◆ Problem requirements: Look through the listing for the word "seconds". Copy each line that has it.

◆ The data:
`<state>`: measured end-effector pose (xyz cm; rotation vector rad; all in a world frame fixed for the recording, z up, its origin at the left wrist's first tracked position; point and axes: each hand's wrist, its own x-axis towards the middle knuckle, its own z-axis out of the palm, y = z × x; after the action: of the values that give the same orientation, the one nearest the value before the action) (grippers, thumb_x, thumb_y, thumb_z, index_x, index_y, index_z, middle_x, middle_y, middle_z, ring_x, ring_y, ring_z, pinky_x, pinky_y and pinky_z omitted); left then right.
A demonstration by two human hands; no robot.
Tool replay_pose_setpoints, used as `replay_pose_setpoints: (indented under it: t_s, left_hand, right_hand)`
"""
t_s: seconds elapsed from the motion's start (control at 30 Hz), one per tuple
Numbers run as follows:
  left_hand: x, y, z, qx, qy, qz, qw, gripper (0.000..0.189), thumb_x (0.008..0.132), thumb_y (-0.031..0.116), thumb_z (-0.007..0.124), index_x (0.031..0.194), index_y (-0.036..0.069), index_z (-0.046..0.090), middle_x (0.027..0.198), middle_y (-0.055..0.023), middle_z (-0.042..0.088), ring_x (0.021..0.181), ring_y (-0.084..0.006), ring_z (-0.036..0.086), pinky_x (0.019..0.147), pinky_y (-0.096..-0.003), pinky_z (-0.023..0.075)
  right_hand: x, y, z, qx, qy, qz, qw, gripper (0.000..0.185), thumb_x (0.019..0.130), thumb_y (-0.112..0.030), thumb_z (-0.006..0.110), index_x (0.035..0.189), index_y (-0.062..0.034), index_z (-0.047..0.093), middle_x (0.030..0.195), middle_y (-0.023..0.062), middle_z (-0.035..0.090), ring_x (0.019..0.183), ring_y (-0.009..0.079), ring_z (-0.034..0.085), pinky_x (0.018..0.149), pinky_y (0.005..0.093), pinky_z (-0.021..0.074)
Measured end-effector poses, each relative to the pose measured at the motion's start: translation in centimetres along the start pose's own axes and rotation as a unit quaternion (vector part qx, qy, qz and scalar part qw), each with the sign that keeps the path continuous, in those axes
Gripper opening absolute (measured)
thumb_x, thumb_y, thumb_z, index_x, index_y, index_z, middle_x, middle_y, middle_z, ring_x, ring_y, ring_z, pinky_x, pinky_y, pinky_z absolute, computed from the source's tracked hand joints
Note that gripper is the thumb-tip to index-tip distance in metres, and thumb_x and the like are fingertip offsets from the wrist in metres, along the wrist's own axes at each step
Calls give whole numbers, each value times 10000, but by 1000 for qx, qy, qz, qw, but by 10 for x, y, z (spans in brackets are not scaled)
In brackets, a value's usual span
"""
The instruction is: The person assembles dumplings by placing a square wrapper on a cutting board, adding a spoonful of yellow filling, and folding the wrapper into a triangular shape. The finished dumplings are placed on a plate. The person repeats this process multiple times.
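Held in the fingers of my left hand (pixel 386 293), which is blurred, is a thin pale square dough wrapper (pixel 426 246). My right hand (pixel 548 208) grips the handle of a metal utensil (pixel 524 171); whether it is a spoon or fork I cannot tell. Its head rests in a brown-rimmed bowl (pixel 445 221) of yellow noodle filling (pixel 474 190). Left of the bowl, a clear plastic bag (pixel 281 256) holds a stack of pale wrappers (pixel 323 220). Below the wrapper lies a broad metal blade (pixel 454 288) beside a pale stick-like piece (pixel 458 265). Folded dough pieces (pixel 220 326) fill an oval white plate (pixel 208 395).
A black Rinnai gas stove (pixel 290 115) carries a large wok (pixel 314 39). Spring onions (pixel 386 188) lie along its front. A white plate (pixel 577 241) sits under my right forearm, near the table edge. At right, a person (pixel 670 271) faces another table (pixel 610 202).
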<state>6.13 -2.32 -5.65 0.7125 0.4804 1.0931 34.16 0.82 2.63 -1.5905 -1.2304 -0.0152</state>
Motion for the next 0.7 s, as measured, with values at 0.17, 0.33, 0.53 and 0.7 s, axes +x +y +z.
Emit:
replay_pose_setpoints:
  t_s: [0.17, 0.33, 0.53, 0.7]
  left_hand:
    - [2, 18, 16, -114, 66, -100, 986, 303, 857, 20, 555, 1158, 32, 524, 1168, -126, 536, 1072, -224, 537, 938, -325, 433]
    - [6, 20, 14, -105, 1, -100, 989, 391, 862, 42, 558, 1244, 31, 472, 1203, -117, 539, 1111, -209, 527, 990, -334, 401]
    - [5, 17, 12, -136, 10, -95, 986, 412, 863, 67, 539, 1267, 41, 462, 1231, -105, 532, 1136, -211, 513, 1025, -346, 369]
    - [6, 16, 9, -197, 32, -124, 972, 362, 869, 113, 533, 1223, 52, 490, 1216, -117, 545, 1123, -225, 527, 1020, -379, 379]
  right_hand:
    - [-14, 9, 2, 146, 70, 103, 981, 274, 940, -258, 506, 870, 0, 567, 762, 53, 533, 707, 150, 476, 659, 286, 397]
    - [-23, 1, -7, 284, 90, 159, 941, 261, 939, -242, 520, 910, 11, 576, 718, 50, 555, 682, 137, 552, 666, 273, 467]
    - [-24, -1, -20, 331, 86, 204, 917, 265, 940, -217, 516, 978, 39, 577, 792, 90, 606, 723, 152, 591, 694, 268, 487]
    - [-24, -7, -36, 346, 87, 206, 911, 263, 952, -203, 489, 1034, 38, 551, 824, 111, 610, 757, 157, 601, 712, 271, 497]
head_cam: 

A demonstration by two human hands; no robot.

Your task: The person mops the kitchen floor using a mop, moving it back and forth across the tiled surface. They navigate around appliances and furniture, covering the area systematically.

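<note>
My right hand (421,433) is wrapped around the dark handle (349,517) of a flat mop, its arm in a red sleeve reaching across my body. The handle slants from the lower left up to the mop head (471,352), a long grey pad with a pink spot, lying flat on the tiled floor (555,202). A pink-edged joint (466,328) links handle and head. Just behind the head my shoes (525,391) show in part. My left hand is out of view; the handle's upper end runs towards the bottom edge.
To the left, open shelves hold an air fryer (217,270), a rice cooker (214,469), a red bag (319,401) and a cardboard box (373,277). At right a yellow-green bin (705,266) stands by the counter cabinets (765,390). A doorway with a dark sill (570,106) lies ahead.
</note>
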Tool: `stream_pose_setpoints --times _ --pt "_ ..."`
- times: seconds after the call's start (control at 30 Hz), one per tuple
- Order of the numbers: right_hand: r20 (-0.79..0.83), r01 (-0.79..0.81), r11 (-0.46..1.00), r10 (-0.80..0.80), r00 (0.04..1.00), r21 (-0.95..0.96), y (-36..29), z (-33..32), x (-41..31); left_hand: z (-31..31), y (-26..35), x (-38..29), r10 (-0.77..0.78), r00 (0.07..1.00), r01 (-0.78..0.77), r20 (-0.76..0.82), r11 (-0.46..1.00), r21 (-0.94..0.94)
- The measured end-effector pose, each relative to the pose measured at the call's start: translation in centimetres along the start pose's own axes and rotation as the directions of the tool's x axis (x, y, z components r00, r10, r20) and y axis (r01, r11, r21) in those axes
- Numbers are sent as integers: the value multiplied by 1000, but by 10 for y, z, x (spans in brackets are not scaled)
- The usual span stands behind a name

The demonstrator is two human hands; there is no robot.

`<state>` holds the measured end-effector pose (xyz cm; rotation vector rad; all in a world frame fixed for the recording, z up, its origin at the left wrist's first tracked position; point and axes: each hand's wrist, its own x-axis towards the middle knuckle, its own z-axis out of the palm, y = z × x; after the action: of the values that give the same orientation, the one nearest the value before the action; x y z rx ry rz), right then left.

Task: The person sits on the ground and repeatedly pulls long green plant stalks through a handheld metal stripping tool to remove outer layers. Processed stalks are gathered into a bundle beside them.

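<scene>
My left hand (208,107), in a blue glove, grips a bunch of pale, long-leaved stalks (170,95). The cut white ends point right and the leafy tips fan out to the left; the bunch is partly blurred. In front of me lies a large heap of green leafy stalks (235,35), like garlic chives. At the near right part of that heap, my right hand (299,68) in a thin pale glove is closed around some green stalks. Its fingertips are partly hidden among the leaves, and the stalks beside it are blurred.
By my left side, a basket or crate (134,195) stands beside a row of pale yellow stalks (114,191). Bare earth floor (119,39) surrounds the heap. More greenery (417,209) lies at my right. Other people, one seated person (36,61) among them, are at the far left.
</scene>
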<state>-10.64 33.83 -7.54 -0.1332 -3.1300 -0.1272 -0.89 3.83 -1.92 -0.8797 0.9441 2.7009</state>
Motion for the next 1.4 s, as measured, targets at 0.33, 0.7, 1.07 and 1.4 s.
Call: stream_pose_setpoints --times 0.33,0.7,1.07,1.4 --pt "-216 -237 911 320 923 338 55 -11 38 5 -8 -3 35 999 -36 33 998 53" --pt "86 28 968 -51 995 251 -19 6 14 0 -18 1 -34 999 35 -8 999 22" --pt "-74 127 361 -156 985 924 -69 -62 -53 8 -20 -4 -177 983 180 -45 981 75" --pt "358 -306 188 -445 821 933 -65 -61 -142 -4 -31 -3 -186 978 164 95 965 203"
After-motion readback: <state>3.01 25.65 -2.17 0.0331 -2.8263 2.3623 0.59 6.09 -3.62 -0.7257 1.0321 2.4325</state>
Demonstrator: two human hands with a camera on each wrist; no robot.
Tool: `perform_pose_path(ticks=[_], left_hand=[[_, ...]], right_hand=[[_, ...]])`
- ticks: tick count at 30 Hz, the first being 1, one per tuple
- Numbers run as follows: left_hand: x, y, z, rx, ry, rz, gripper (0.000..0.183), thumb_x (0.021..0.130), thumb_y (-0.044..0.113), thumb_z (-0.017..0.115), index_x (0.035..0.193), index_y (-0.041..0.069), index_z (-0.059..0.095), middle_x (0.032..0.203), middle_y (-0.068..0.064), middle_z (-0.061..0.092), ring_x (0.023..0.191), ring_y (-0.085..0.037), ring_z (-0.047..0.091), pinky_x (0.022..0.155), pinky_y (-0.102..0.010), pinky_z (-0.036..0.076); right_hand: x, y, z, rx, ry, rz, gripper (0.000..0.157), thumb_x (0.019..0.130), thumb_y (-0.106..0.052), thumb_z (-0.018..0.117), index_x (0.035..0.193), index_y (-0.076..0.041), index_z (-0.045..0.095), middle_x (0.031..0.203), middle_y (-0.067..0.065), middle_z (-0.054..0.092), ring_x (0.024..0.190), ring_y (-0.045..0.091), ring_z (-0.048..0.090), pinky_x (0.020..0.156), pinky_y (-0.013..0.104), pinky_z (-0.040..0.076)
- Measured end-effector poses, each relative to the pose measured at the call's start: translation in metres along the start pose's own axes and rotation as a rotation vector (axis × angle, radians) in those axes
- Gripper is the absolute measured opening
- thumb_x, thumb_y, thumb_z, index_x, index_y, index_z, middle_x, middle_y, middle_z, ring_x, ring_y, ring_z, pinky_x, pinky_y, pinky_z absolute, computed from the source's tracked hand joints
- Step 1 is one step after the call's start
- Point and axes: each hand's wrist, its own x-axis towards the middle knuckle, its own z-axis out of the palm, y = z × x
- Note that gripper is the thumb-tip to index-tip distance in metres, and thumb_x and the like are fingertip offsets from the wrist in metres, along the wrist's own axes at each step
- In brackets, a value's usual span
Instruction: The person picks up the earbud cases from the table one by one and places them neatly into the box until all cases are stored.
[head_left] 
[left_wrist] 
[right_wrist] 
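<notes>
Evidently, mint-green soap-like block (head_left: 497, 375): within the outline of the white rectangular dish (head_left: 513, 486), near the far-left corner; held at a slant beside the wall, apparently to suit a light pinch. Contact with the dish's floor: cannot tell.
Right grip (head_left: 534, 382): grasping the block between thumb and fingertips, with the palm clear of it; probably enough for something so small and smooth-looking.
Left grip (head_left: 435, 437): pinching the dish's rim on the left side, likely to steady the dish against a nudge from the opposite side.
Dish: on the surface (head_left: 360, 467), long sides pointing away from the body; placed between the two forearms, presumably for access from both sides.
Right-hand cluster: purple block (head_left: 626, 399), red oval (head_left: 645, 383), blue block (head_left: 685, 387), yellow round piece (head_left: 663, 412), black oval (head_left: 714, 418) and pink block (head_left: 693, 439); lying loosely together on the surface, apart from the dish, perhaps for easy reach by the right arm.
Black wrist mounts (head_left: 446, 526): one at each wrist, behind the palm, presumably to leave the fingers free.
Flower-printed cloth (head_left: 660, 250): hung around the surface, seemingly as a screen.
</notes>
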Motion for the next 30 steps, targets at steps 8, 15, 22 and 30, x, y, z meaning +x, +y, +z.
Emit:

◆ Written solution:
t_s: seconds elapsed from the motion's start (control at 30 Hz), one per tuple
- times: seconds after the call's start (control at 30 Hz), one per tuple

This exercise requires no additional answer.